# Thoughts on worktrading



## Abirdperson (May 24, 2020)

Just wanted to share some slightly organized thoughts about my experience worktrading. I hope it helps anyone who is thinking about living this way for any amount of time.

Shelters:
- bring your own/tent
- trailers/tiny homes
- room in house with host
- hostels(bunk beds, sleeping around other people)

Food:
- host goes grocery shopping, you make a list
- host gives a food stipend, you go shopping
- host takes you to food bank, you sign yourself up, get food (not technically allowed by many food banks but a lot of farm owners are just broke and can’t afford to buy food to feed their workers)

Work:
- workaway, wwoof, helpx, trustroots, coolworks, craigslist
- 5 hrs/day, 7 days/week for work trades(work in exchange for food and shelter), can usually arrange a schedule with each host that works for both parties
- can pick any kind of work you want by finding the right host (farming, pet sitting, house sitting, landscaping, cleaning houses for air bnb, baby sitting/childcare, elder care, bar tending)
- many hosts don’t require any prior experience
- I have a resume listing all of our prior work-trades, what we did there, and references to farm owners we particularly got along with. I send this to every prospective host.
- make a detailed profile on whatever website you use
- when you message hosts customize the message to each one
- offer to do a phone interview if you can, it helps to make everyone more comfortable with the arrangements if you get to hear each others’ tones of voice
- be careful of things that sound too good to be true, always ask the host about things you are unsure of before you head out to them

Getting to each host:
- walking/hitch hiking (need backpacking gear, ways to carry water, food, good boots/shoes)
- buses/trains/planes
- friends drive you half way, new host drives half way and picks you up

Extras:
Sometimes hosts have good wifi. If you can make money online in any way do it. You aren't paying for rent or food. All the money you make can go towards your next adventure, gear, weed or whatever you want. Pretty cool. We sometimes carry a little netbook while traveling for this purpose(also fun to get to watch movies for a little while too). You can also just save the money so when moving gets tiring you can maybe get a roommate for a couple of months and just chill. Traveling can get exhausting. Especially when you are going from worktrade to worktrade. You get a new boss every time. That can get old.

When it doesn’t work:
- it takes about a week on average to figure out if we want to be with a host for longer than a month(the quickest we figured out we didn't like a place was two days, we stayed for four days total)
- we usually give two weeks notice like a normal job, this gives us time to find another host near by
- we have camping gear for when it really doesn’t work out with a host, that way we can just walk away
- examples of it not working out: guy invited us to a farm in hawaii, didnt tell us it was a “tantric healing sex retreat” until we got there, that basically meant this guy having loud sex with his bedroom door open down the hall from our room, got super offended when we declined; got dosed with mushrooms without being told because we ended up at a cult of some kind, lots of sketchy shit, got their profile taken off of the worktrade website they were using; seeing animal abuse/neglect at a goat dairy that has been running for 23 years, animal control came out multiple times and did nothing because the guy didn't want to do his paperwork.

When it works:
- we got our best job just meeting someone on the street and mentioning that we do farm work trades, they invited us out and now they are our absolute best friends, we have spent a lot of time with them and gotten a lot done, they gave us a honeymoon at a hotel on the beach when we got married, we are broke travelers, it was the kindest thing anyone has done for us.
- a hiker hostel on the east coast. In exchange for 5 hrs/day 7 days/week we got a bed to sleep on inside, all meals made for us everyday, a beer each day, rides to trailheads to go on beautiful hikes.
- making great friends, people you can visit the next time you are in the area.

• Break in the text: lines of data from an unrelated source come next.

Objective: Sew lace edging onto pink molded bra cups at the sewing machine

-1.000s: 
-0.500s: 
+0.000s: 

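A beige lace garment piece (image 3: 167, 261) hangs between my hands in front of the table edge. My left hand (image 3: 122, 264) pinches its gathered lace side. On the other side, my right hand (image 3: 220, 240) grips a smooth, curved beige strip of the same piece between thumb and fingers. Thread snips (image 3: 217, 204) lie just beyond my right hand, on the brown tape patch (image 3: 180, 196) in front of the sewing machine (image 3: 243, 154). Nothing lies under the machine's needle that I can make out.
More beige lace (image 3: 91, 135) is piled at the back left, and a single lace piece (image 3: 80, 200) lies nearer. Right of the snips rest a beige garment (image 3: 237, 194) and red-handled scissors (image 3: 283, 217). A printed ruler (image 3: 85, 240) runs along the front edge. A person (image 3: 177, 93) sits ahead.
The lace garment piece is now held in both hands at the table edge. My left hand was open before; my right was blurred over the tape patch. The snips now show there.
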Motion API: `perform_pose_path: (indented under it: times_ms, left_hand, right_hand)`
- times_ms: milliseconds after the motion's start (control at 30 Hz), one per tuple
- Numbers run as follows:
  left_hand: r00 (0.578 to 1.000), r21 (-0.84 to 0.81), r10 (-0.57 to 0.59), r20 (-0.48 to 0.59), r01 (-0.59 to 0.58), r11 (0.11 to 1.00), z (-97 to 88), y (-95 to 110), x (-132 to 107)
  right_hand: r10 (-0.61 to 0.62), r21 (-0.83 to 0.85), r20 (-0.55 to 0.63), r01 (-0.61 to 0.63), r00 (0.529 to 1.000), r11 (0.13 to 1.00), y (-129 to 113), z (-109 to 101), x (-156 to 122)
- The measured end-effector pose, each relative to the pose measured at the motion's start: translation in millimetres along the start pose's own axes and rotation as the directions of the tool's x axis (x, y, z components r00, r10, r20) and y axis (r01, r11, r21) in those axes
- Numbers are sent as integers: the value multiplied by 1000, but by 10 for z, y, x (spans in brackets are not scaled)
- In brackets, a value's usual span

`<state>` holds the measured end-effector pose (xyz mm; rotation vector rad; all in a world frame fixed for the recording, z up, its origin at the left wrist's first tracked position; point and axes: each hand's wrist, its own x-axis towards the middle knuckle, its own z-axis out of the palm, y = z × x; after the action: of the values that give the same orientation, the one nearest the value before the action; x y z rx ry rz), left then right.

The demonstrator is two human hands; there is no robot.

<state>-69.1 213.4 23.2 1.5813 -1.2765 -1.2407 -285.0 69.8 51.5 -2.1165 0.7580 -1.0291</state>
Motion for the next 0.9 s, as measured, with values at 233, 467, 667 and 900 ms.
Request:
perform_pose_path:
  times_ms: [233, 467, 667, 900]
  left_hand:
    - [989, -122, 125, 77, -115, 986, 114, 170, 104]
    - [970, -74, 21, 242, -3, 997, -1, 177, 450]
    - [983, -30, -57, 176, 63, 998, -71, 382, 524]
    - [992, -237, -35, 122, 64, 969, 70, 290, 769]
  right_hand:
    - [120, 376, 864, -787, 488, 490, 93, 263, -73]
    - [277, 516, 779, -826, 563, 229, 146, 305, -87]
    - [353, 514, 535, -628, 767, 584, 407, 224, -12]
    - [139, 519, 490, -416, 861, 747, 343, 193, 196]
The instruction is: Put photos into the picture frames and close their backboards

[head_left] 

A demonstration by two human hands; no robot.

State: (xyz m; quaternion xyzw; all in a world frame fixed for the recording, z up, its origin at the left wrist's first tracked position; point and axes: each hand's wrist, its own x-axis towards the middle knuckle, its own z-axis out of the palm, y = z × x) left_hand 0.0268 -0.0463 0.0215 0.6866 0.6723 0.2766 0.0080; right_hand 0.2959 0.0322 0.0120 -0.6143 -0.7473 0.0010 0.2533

(On the Appalachian Trail, our host was kind enough to give us a ride to the trailhead)

Anything can happen on the road once you are traveling. You have less control over your life, you are open to more.

If anyone has questions or things to add to this list please comment or message me!


----------



## Ashtree (May 30, 2020)

Thanks for posting this helpful information. 

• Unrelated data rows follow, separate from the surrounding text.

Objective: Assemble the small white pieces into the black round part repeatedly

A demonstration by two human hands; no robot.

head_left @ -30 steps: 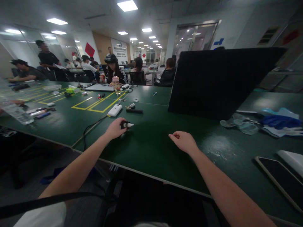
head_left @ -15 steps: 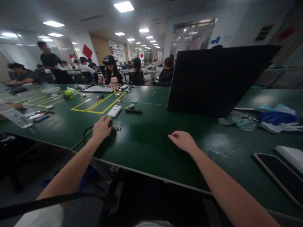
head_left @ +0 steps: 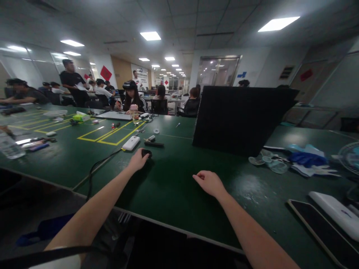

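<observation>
My left hand [head_left: 137, 160] is closed on a small dark object [head_left: 147, 153] at the middle of the green table, its kind too unclear to name. Just beyond that hand sits a white power-bank-like box [head_left: 131, 143] with a black cable running toward the table's front edge. A slim black bar [head_left: 155, 144] and a small grey piece [head_left: 151, 138] lie close behind the held object. To the right, my right hand [head_left: 209, 182] hovers or rests low at the table with its fingers curled together; whatever they may hold is hidden.
A large black panel [head_left: 238, 119] stands at the back right. Clear goggles [head_left: 270, 161] and blue-and-white cloth items [head_left: 310, 158] lie beyond my right arm. A phone [head_left: 319, 228] is at the right edge. Across the table, a person [head_left: 131, 99] sits behind a pink-lidded bottle [head_left: 134, 114].
My left hand has moved right, away from the white box, with the dark object in it. The camera view has tilted up. My right hand keeps its curled shape.
</observation>
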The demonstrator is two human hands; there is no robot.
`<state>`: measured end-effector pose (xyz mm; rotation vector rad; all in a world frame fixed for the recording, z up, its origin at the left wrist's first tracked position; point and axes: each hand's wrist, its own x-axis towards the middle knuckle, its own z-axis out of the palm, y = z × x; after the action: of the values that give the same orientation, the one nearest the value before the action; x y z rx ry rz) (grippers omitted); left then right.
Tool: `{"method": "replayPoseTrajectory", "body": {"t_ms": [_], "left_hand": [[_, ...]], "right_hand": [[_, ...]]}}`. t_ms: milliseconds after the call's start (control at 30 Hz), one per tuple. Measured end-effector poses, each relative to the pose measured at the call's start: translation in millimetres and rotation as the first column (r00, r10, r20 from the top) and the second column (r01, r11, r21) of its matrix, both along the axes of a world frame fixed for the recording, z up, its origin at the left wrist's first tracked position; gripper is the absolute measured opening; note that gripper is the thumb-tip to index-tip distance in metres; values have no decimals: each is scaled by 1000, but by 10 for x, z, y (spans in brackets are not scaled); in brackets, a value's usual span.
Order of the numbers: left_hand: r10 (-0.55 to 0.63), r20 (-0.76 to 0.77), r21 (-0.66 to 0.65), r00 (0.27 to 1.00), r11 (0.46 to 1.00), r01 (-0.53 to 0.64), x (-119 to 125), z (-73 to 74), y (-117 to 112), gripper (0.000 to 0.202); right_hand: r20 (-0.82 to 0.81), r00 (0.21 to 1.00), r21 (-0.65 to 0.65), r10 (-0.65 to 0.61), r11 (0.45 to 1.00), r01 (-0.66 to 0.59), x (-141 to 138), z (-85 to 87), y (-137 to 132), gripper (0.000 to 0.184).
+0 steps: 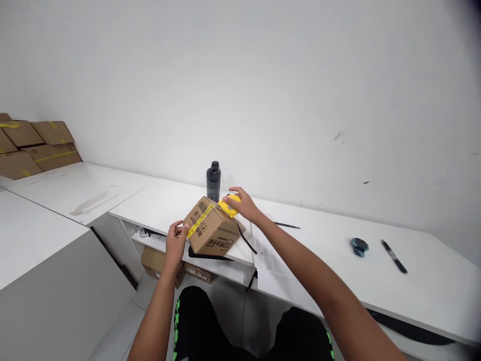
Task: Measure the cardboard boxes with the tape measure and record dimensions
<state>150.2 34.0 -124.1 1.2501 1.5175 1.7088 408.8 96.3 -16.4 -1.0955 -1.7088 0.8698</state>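
A small cardboard box (214, 231) with yellow tape across its top sits on the white desk (376, 281) near its front edge. My left hand (176, 244) pinches the yellow tape's end (190, 231) against the box's near left corner. My right hand (243, 204) is closed over a yellow tape measure case (230, 205) at the box's far right corner, and the yellow tape runs across the box top between the two hands. A black strap hangs from the case down the box's right side.
A dark water bottle (213, 181) stands just behind the box. A printed sheet (268, 255) lies right of it, with a small blue object (359, 246) and a black marker (394, 256) farther right. Stacked cardboard boxes (30, 148) sit far left. More boxes (158, 260) are under the desk.
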Motion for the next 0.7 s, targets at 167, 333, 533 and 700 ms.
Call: {"method": "replayPoseTrajectory", "body": {"t_ms": [167, 333, 533, 700], "left_hand": [[256, -290, 23, 922, 965, -261, -209, -114, 3, 35], [-42, -46, -103, 998, 994, 37, -290, -139, -36, 44], [-293, 424, -101, 857, 925, 366, -197, -68, 11, 83], [127, 304, -38, 944, 992, -122, 0, -76, 201, 81]], "right_hand": [[46, 994, 37, -98, 995, 96, -342, -172, -69, 51], [147, 983, 86, -108, 992, 96, -627, -128, -171, 43], [213, 975, 76, -69, 996, 54, -824, -147, -184, 41], [112, 980, 48, -163, 986, 159, -850, -220, -68, 41]]}}
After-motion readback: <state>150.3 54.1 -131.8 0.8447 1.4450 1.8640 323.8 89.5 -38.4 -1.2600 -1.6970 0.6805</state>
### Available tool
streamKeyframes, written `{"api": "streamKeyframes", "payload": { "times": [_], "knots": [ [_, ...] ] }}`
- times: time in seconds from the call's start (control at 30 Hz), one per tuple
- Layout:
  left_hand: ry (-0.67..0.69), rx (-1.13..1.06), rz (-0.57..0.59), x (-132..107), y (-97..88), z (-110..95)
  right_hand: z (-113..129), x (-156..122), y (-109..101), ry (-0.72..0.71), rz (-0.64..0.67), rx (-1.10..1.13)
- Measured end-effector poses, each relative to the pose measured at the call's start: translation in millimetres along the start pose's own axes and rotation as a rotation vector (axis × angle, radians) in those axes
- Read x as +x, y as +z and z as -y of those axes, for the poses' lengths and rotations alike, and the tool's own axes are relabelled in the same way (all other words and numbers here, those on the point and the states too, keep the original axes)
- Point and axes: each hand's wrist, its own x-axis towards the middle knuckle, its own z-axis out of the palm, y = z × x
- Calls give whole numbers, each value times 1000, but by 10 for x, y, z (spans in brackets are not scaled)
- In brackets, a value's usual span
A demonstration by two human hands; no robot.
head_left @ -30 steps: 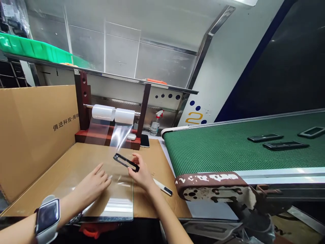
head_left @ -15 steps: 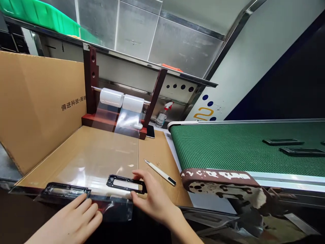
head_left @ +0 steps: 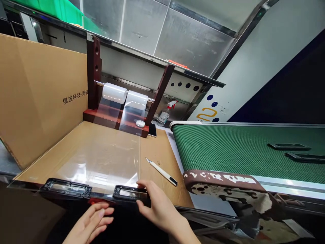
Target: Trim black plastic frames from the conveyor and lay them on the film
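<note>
My right hand (head_left: 162,208) pinches the right end of a narrow black rectangular frame (head_left: 130,192) between thumb and fingers. The frame lies at the front edge of the work surface, on clear plastic film. My left hand (head_left: 92,218) hangs below that edge with its fingers stretched out and nothing in them. Above the left hand, a second black frame (head_left: 66,188) rests along the same edge, apart from the hand. Glossy clear film (head_left: 101,149) runs from two rolls (head_left: 137,99) down over the cardboard sheet toward both frames.
A white craft knife (head_left: 161,171) lies right of the film. Dark red uprights (head_left: 93,74) hold the rolls. A cardboard panel (head_left: 43,98) stands at left. More black frames (head_left: 289,146) lie on the green conveyor belt (head_left: 228,145). A spray bottle (head_left: 164,117) and phone (head_left: 152,130) sit behind.
My left hand has come off the left frame, moving right and below the edge. My right hand has brought its frame slightly right and down to the front edge. The view shifted a little.
</note>
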Motion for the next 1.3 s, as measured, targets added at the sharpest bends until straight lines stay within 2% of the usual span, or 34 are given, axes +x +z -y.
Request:
{"api": "streamKeyframes", "payload": {
  "times": [0.1,0.2,0.37,0.53,0.67,0.83,1.03,1.3],
  "knots": [
    [110,-116,-85,-30,214,16,-8,-25,0,-9,2,12],
    [161,-159,-120,-52,281,-8,-21,-50,1,-11,-4,27],
    [145,-104,-85,-52,248,-24,-42,-64,0,3,7,62],
    [217,-84,-117,-87,214,7,41,-62,-17,1,0,78],
    [256,-62,-158,-170,187,-33,156,-62,15,-52,-19,80],
    [218,-144,-181,-242,208,-107,199,-44,99,-112,-29,69],
    [222,-203,-213,-235,206,-107,224,-14,179,-174,-29,54],
    [255,-159,-222,-234,150,-104,264,-1,224,-243,-50,38]
  ]
}}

If you ever find yourself in Wisconsin (not the most glamorous or convenientl located place, but it is pretty), two of my friends and I are starting a permaculture homestead in Viroqua this Summer and we’ll probably need worktraders come next spring. Right now we’re starting with water catchment and tree planting, but then we’ll start with natural buildings and the vegetable/herb gardens and maybe we’ll get some chickens by that point, too.
Pretty far from Hawaii and CO, but we’re excited about it! My two friends who bought the land are 84 and 70 something. They have the vision and knowledge, and I am the 25 year old friend who has the body power, willingness, and some knowledge and experience, too.

I’m actually technically doing a work trade, but it’s more of a long term commitment for me. Anyway, my friends are awesome and I’m excited and if you ever come out to Wisconsin let us know!


----------



## Abirdperson (May 30, 2020)

Ashtree said:


> Thanks for posting this helpful information.
> 
> If you ever find yourself in Wisconsin (not the most glamorous or convenientl located place, but it is pretty), two of my friends and I are starting a permaculture homestead in Viroqua this Summer and we’ll probably need worktraders come next spring. Right now we’re starting with water catchment and tree planting, but then we’ll start with natural buildings and the vegetable/herb gardens and maybe we’ll get some chickens by that point, too.
> Pretty far from Hawaii and CO, but we’re excited about it! My two friends who bought the land are 84 and 70 something. They have the vision and knowledge, and I am the 25 year old friend who has the body power, willingness, and some knowledge and experience, too.
> ...


Thank you so much! It sounds super intriguing and fun. Your excitement has me excited! We will be sure to let you know when we are headed in that direction.


----------



## Tony G (Dec 9, 2020)

Abirdperson said:


> Just wanted to share some slightly organized thoughts about my experience worktrading. I hope it helps anyone who is thinking about living this way for any amount of time.
> 
> Shelters:
> - bring your own/tent
> ...


Bro ive allways wanted to the at nice post really...


----------